Su mano se cuela por la camiseta que le ha prestado para dormir y llega a su destino, que no es otro que la parte superior de su pecho. Se posa lentamente sobre la zona y dibuja círculos, sin ningún tipo de connotación sexual, procurando sincronizar su respiración con la de Amaia e intentando calmar con sus caricias esa tos seca que no les permite dormir.

Ella se acurra contra él, dejando su espalda contra el pecho de Alfred, y disfrutando del calor y el olor que desprende el cuerpo del chico. Sin embargo, la tos no cesa y cada vez le cuesta más respirar.

—Lo siento, Alfred... No te estoy dejando dormir —susurra ella, siendo consciente de que el chico está tan despejado como ella.

—No pasa nada, tranquila. ¿Quieres que te prepare algo caliente? No hay mucho en esta casa, no vengo demasiado por aquí, pero supongo que en la cocina habrá algo con lo que pueda ayudarte.

—¿Me harías un Cola Cao?

—No, Cola Cao no —la voz de Alfred se torna seria—. Te pensaba con un poco de mejor gusto, en esta casa se toma Nesquik —ese comentario provoca la risa de Amaia, que acaba desembocando en otro ataque de tos—. No salgas de la cama, te lo traeré aquí. Ahora vuelvo.

Durante los breves minutos que Alfred tarda en regresar con el vaso de leche caliente, Amaia no puede evitar pensar en la suerte que tiene por haber encontrado alguien como él que, a pesar de todo, la cuida y la quiere de forma incondicional.

—Toma, aquí tienes —dice el chico mientras pone el tazón en sus manos y se sienta en el lado de la cama que ocupa Amaia, justo en el borde. El flequillo de la chica parece estorbarle, así que él dirige su mano hasta la frente de Amaia y retira el pelo de la zona—. Estás ardiendo —comenta él mientras posa su mano sobre la zona—. Joder, Amaia, tienes fiebre.

—No... es que el nórdico... —comenta ella con voz somnolienta, es evidente que por la rojez de su rostro y el brillo de sus ojos la chica está más enferma de lo que realmente ha dicho.

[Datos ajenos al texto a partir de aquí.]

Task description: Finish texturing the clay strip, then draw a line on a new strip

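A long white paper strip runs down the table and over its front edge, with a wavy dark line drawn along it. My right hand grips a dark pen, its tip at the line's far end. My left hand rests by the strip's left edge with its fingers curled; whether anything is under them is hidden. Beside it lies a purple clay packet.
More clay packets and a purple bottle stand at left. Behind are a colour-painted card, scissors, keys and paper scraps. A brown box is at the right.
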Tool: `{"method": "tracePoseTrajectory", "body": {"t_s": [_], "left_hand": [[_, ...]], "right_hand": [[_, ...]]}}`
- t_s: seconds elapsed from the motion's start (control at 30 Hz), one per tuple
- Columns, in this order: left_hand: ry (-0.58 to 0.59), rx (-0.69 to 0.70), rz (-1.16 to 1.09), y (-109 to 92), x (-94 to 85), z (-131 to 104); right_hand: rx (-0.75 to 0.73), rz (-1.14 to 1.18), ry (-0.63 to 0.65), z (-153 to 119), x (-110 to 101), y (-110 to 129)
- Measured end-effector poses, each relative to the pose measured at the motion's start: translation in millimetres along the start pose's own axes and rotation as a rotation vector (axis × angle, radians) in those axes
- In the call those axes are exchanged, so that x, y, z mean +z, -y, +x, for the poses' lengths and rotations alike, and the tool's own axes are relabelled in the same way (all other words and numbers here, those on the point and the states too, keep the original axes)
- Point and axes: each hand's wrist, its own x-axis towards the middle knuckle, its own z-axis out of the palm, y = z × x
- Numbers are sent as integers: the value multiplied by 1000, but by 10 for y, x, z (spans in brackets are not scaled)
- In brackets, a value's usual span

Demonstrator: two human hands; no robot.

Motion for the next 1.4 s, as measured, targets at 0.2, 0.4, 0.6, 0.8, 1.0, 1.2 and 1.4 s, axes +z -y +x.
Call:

—Ni nórdico ni nada —le interrumpe Alfred—. Voy a por un paracetamol, tienes que bajar esa fiebre. Mañana por la mañana llamamos a tus padres y vamos al médico, Amaia.

—Joer, que no, Alfred. Que esto se me pasa durmiendo, ya lo verás. Venga, métete conmigo en la cama.

Sin embargo, Alfred es tan obstinado que hace oídos sordos y, hasta que ella no se toma la pastilla, él no vuelve a la cama. Vuelven a la postura que tenían antes de que él se levantara y, por fin, parece que ambos consiguen dormirse hasta el móvil de Amaia comienza a vibrar. Ella no se entera, sigue sumida en un profundo sueño, así que él extiende el brazo y coge la llamada.

—Hija, creo que son horas de volver a casa. Que estamos todos aquí, las abuelas, los tíos, los primos, para poder estar un rato contigo antes de que tengas que volver al Palau —la inconfundible voz de Javiera se encuentra al otro lado del teléfono, con su interminable verborrea.

—Javi... —susurra el chico mientras sale de la habitación para que Amaia no se despierte—. Soy yo, Alfred, no te asustes. Te cojo yo el teléfono porque Amaia sigue dormida, ha tenido fiebre esta noche y necesita descansar un poco.

—¿Fiebre? —la preocupación de Javiera es palpable—. Es que no se cuida nada, ni se cuida ella ni cuida su voz. Seguro que ha estado por ahí trasteando sin jersey, sin abrigarse, sin ponerse una bufanda ni nada... Muchas gracias, hijo.